• [REQUIRED ACTION]: Repeat, exactly as written, the line containing "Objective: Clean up" and each line after it through the end of the data.

═══ GIVEN RECORDS

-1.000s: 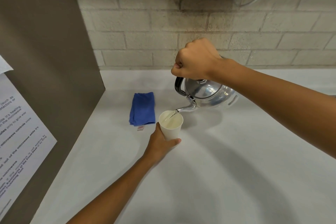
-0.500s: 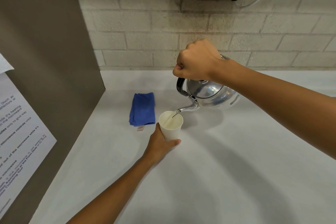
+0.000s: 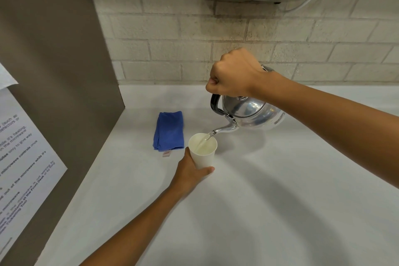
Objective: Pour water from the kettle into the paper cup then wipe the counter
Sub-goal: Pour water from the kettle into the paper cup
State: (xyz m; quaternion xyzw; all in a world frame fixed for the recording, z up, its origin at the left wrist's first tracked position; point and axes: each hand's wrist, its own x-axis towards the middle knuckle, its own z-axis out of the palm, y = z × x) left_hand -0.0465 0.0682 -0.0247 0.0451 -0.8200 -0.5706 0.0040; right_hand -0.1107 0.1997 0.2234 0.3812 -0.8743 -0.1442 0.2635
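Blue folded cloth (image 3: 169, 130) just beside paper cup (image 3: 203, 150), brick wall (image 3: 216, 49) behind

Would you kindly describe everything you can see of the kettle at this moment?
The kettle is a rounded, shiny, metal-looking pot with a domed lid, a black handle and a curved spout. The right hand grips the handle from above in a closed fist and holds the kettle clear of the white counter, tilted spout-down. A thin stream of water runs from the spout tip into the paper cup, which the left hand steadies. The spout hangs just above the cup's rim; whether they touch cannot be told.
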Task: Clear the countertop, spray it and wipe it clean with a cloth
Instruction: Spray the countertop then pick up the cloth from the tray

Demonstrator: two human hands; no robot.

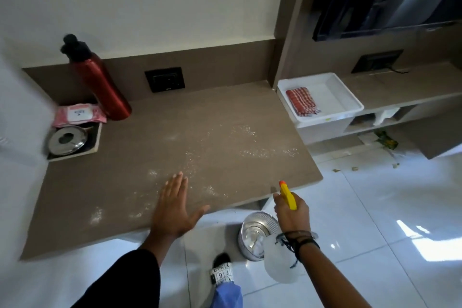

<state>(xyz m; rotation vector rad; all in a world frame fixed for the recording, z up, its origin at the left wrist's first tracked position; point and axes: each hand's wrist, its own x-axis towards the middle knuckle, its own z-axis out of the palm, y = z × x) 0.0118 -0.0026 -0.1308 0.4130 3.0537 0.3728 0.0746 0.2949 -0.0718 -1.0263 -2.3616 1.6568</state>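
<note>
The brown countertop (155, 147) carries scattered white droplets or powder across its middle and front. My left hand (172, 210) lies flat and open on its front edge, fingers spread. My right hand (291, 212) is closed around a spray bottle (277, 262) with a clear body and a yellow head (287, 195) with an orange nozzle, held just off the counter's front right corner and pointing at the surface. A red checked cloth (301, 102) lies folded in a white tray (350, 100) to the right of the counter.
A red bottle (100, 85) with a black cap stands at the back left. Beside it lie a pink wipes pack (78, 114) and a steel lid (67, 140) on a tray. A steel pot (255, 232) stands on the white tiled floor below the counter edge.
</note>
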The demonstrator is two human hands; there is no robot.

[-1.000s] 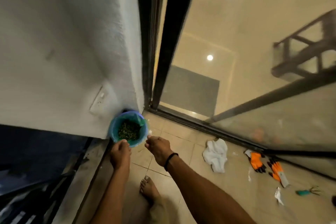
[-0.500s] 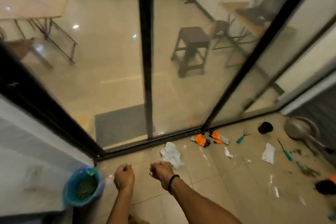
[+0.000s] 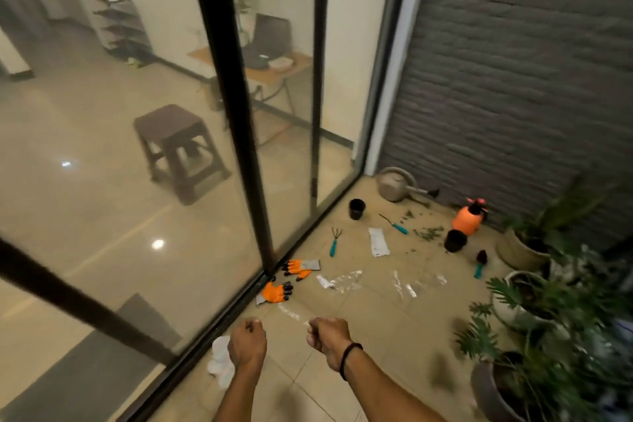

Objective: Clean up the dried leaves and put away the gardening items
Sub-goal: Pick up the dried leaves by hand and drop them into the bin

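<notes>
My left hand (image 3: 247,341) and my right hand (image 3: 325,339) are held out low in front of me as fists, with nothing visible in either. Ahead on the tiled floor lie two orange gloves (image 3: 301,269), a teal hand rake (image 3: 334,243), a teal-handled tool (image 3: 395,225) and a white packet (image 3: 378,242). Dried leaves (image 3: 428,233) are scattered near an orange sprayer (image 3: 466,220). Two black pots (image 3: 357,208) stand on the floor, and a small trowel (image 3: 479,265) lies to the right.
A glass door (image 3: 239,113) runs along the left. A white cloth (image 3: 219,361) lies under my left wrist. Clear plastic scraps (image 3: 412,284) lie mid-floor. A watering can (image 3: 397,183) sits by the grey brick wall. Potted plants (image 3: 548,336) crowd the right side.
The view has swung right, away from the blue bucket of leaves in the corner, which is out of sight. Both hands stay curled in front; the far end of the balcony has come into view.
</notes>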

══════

• [RESPONSE TO THE TASK]:
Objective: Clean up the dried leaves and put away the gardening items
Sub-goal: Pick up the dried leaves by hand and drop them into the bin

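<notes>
My left hand (image 3: 247,341) and my right hand (image 3: 325,339) are held out low in front of me as fists, with nothing visible in either. Ahead on the tiled floor lie two orange gloves (image 3: 301,269), a teal hand rake (image 3: 334,243), a teal-handled tool (image 3: 395,225) and a white packet (image 3: 378,242). Dried leaves (image 3: 428,233) are scattered near an orange sprayer (image 3: 466,220). Two black pots (image 3: 357,208) stand on the floor, and a small trowel (image 3: 479,265) lies to the right.
A glass door (image 3: 239,113) runs along the left. A white cloth (image 3: 219,361) lies under my left wrist. Clear plastic scraps (image 3: 412,284) lie mid-floor. A watering can (image 3: 397,183) sits by the grey brick wall. Potted plants (image 3: 548,336) crowd the right side.
The view has swung right, away from the blue bucket of leaves in the corner, which is out of sight. Both hands stay curled in front; the far end of the balcony has come into view.
</notes>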

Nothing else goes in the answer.